Миша ответил не сразу.

— Тогда я напечатаю, что двое.

— И вас за это съедят.

— Вероятно.

— И правильно съедят, — сказал граф. — Потому что виноваты вы будете в том, что напечатали, а не в том, что пятнадцать умерло. Это разные вины, ваше высочество. Обвинят вас в первой, и вы стерпите, потому что вторая тоже ваша.

Он положил листок.

— Своё несогласие я записываю письменно. Государю доложу отдельно.

— Ваше право.

— Моя обязанность, — сказал Ордынцев.

Ответ отца пришёл в субботу утром.

Бабин принёс бланк, положил и вышел, ничего не сказав, — впервые за всё время не извинившись.

На бланке было одно слово.

ЖДУ

Миша просидел над ним минут двадцать.

Оно могло значить, что его ждут дома. Оно могло значить, что ждут, чем это кончится. Могло значить и третье, о чём думать не хотелось.

Он сложил бланк и убрал в бумажник, где лежал рисунок Ольги про жеребёнка Кавказа, и в эту минуту во дворе загремело.
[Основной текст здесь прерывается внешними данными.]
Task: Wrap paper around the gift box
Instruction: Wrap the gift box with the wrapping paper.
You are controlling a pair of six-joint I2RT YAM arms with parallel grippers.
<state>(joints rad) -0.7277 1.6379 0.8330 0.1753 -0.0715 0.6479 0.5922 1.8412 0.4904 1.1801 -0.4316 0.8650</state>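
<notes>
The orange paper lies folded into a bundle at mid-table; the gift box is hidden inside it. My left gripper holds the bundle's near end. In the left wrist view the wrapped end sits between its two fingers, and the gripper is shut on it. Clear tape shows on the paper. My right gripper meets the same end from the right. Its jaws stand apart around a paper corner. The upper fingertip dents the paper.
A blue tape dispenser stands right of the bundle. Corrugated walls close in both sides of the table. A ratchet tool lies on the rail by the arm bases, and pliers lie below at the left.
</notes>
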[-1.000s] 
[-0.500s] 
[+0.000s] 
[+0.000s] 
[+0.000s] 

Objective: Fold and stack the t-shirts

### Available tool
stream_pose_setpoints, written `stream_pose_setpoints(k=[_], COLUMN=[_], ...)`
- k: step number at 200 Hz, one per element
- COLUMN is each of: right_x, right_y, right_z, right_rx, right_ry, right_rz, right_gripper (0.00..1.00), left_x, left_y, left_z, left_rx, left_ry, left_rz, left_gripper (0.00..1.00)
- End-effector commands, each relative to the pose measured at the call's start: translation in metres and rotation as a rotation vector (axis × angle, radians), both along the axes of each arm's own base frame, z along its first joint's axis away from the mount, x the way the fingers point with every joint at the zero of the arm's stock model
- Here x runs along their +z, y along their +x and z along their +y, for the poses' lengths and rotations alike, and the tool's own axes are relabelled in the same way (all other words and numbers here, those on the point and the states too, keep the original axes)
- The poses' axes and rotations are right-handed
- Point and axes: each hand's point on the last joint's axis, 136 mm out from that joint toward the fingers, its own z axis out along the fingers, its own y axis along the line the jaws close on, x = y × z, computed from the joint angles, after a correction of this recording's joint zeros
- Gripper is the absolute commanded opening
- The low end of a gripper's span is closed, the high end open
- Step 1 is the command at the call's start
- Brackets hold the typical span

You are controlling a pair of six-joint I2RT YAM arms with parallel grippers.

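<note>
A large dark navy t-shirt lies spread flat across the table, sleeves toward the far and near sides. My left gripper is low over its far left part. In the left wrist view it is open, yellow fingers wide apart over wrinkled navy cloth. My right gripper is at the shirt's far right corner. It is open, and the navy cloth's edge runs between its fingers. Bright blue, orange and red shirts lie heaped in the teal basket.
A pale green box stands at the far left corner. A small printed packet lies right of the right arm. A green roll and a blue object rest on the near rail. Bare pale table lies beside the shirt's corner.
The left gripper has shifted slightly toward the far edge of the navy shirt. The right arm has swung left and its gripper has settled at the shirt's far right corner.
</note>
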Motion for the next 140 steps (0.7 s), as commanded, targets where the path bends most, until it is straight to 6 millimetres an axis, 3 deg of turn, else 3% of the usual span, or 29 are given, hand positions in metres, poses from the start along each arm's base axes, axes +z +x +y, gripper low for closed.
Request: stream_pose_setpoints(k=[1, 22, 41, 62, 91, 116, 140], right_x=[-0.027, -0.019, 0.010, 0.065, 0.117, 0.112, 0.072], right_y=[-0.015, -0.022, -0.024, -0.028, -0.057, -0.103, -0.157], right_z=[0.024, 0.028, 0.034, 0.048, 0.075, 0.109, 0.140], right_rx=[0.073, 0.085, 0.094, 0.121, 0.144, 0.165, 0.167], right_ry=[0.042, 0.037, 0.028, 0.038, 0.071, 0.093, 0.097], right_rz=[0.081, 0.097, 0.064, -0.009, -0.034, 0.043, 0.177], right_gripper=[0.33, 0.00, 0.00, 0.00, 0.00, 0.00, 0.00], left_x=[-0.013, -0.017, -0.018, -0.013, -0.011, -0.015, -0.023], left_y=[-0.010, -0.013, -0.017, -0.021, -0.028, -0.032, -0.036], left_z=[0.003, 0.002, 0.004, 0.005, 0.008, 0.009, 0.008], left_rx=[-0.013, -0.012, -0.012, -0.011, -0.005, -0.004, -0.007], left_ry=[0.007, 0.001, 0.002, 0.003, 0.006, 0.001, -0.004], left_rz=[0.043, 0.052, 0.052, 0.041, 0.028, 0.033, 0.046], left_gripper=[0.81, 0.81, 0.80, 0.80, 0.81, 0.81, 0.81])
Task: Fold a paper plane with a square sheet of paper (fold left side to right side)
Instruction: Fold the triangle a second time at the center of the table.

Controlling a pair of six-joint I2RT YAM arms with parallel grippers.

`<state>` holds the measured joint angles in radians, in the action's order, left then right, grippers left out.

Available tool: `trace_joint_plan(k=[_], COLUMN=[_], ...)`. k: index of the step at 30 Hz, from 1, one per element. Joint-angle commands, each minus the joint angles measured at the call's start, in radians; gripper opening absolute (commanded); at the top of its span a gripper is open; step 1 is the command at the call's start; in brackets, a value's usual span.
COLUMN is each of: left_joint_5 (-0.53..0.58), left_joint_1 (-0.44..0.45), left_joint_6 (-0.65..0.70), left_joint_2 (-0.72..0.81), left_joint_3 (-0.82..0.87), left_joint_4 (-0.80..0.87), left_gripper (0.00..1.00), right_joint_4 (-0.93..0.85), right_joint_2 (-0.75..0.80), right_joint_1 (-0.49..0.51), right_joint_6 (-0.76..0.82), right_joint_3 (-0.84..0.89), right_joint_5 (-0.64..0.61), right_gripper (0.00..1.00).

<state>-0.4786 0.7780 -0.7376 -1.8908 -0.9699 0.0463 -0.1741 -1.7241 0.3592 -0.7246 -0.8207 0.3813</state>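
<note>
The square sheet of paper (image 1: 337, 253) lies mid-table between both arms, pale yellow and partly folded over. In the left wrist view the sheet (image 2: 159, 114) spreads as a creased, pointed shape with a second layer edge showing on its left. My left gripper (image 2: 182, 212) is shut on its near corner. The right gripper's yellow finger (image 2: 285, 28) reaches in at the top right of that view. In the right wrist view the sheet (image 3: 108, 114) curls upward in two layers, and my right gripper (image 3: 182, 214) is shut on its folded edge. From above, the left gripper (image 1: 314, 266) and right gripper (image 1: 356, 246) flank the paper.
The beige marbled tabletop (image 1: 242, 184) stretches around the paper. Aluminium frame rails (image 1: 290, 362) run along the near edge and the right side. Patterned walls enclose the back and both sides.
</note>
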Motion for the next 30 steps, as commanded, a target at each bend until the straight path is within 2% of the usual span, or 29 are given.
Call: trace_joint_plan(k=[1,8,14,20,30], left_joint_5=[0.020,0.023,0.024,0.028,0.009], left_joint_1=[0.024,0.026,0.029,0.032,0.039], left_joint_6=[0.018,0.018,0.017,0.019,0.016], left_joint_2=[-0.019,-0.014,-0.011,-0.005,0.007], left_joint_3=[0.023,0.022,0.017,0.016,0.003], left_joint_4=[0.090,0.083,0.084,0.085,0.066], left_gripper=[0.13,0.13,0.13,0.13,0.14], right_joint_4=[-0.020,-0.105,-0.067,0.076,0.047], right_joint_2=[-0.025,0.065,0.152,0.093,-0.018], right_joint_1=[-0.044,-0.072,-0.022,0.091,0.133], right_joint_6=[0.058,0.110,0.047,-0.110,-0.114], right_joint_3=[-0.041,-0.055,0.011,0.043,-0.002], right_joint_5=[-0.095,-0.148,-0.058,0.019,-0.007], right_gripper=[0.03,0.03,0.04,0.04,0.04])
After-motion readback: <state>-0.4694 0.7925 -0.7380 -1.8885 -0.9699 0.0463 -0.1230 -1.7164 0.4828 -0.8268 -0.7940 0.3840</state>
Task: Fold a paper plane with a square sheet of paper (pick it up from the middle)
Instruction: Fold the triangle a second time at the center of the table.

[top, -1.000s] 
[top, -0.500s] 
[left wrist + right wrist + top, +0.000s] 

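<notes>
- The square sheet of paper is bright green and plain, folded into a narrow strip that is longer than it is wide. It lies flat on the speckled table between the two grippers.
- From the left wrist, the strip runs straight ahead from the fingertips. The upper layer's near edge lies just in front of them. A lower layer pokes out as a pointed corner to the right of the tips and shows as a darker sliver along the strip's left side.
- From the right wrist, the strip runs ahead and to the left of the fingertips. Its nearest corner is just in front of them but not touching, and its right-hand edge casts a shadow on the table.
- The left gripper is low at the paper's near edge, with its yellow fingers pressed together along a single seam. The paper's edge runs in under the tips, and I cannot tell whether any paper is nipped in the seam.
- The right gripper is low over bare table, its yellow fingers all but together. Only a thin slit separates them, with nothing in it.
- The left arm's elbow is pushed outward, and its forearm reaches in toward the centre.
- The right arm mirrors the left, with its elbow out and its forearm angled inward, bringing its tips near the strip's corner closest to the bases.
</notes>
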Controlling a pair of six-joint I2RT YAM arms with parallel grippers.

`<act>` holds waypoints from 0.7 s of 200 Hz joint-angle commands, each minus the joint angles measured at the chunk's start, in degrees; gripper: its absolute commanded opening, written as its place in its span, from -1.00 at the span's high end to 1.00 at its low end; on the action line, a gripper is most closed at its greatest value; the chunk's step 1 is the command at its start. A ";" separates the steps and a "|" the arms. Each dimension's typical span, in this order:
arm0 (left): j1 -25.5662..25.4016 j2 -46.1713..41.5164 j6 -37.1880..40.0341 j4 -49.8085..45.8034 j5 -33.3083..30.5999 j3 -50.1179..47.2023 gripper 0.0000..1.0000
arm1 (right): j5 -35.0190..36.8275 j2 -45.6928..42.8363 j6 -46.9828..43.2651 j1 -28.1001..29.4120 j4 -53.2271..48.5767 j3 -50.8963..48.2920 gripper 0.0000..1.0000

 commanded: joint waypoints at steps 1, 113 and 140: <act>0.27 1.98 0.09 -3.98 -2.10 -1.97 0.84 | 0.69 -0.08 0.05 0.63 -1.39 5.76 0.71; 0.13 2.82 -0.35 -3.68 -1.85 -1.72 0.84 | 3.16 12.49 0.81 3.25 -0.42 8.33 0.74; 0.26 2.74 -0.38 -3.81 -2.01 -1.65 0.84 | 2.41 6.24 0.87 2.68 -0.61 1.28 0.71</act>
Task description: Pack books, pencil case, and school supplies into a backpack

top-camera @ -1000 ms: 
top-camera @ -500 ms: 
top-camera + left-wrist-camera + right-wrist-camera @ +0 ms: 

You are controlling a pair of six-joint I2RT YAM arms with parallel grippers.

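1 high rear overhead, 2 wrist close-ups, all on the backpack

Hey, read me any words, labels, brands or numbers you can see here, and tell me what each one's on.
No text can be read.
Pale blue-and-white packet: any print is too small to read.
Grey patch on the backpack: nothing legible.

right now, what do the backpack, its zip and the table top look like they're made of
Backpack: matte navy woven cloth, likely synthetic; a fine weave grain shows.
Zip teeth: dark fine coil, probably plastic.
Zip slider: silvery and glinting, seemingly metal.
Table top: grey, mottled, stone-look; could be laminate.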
Врач из Усманского уезда приехал верхом, сделав сорок с лишним вёрст, и в контору вошёл, не сняв пыльника.

Ему было за сорок, он был мокрый, серый и говорил хрипло.

— Вы Романов?

— Я.

— Хорошо. — Он бросил на стол сложенный листок — тот самый, четверговый, из четырёхсот. — Мне это без надобности.

— Почему?

— Потому что у вас тут великий князь, весы и типография, — сказал он. — А у меня двадцать три села, один фельдшер, и он пьёт.

Он оперся о стол обеими руками.

— Мне не бумага нужна. Мне соль нужна.

— Что?

— Соль, — повторил врач. — Соль, сода и чистая вода, чтобы вливать. Оно работает, ваше высочество. Не всегда, но работает, я в позапрошлом году так двоих вытащил. Только вливать надо часами, и не мне одному, и не тем шприцем, который у меня один на уезд.

Он выпрямился.

— И третье, чего вы мне не дадите ни за какие деньги. Чтобы мне верили. Мне верить перестали в девяностом году, и вовсе не из-за холеры.